**Data:**
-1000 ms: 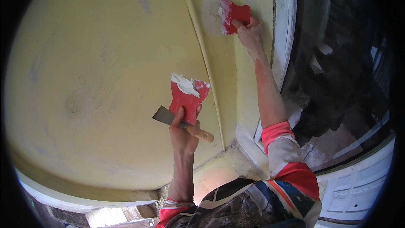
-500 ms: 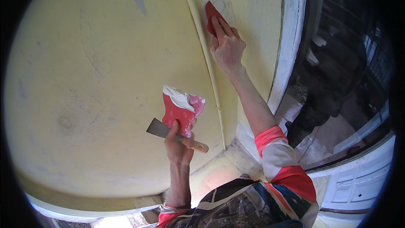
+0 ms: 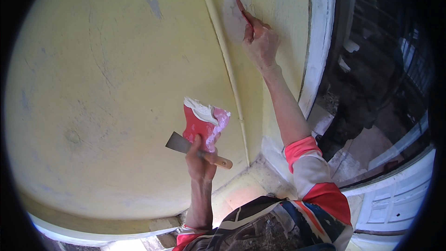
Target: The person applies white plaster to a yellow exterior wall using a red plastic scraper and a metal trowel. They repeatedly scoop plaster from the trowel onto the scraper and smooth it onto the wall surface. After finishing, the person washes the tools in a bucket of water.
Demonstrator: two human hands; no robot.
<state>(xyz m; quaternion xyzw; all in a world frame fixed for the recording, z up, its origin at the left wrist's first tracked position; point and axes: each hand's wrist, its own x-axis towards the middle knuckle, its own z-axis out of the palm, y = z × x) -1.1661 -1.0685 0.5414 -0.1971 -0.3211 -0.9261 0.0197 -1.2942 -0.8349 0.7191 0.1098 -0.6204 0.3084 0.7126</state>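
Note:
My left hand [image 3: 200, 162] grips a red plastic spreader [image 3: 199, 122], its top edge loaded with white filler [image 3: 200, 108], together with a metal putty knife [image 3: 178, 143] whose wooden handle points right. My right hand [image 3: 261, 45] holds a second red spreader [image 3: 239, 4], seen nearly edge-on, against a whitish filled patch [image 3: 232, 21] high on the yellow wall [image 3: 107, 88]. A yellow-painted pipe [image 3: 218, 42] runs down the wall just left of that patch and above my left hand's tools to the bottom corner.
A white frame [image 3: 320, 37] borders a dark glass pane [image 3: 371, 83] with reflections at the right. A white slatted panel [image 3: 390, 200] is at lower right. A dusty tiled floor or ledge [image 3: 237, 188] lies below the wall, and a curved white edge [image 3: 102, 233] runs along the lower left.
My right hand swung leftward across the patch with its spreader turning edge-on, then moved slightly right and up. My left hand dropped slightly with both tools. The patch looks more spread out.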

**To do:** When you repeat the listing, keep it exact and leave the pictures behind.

**Result:**
-1000 ms: 
-500 ms: 
+0 ms: 
Target: The person applies white plaster to a yellow exterior wall using a red plastic scraper and a metal trowel. They repeatedly scoop plaster from the trowel onto the scraper and smooth it onto the wall surface. After finishing, the person washes the tools in a bucket of water.
Demonstrator: two human hands; no robot.
<state>(xyz m; quaternion xyzw; all in a world frame fixed for the recording, z up, its origin at the left wrist's first tracked position; point and axes: each hand's wrist, its own x-axis towards the middle knuckle, its own z-axis out of the palm, y = z × x) -1.1661 -1.0685 0.5414 -0.1971 -0.3211 -0.9261 0.0197 -1.2942 -0.8349 0.7191 0.1098 -0.6204 0.3084 0.7126</state>
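Note:
My left hand [image 3: 200, 162] grips a red plastic spreader [image 3: 199, 122], its top edge loaded with white filler [image 3: 200, 108], together with a metal putty knife [image 3: 178, 143] whose wooden handle points right. My right hand [image 3: 261, 45] holds a second red spreader [image 3: 239, 4], seen nearly edge-on, against a whitish filled patch [image 3: 232, 21] high on the yellow wall [image 3: 107, 88]. A yellow-painted pipe [image 3: 218, 42] runs down the wall just left of that patch and above my left hand's tools to the bottom corner.
A white frame [image 3: 320, 37] borders a dark glass pane [image 3: 371, 83] with reflections at the right. A white slatted panel [image 3: 390, 200] is at lower right. A dusty tiled floor or ledge [image 3: 237, 188] lies below the wall, and a curved white edge [image 3: 102, 233] runs along the lower left.
My right hand swung leftward across the patch with its spreader turning edge-on, then moved slightly right and up. My left hand dropped slightly with both tools. The patch looks more spread out.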

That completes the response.